- **What you should do**
Go through the listing and count the lines with "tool" in them; write only the number.

- **Data excerpt**
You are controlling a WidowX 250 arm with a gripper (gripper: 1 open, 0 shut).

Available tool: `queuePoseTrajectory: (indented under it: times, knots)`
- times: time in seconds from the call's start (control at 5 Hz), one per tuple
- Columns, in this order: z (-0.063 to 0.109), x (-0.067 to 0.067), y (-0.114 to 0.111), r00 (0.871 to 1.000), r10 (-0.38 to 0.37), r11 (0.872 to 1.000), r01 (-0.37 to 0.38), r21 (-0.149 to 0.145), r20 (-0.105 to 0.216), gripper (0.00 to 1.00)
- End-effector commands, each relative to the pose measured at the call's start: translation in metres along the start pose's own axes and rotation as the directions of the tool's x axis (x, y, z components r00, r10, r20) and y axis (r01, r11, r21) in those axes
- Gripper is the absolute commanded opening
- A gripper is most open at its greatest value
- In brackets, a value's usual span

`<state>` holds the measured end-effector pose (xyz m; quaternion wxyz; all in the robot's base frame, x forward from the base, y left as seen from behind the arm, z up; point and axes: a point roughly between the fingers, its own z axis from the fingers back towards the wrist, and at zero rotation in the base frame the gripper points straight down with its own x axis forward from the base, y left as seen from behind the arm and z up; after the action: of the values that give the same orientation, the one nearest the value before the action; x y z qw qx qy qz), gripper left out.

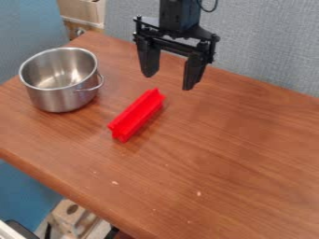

- **Solution to the exercise**
2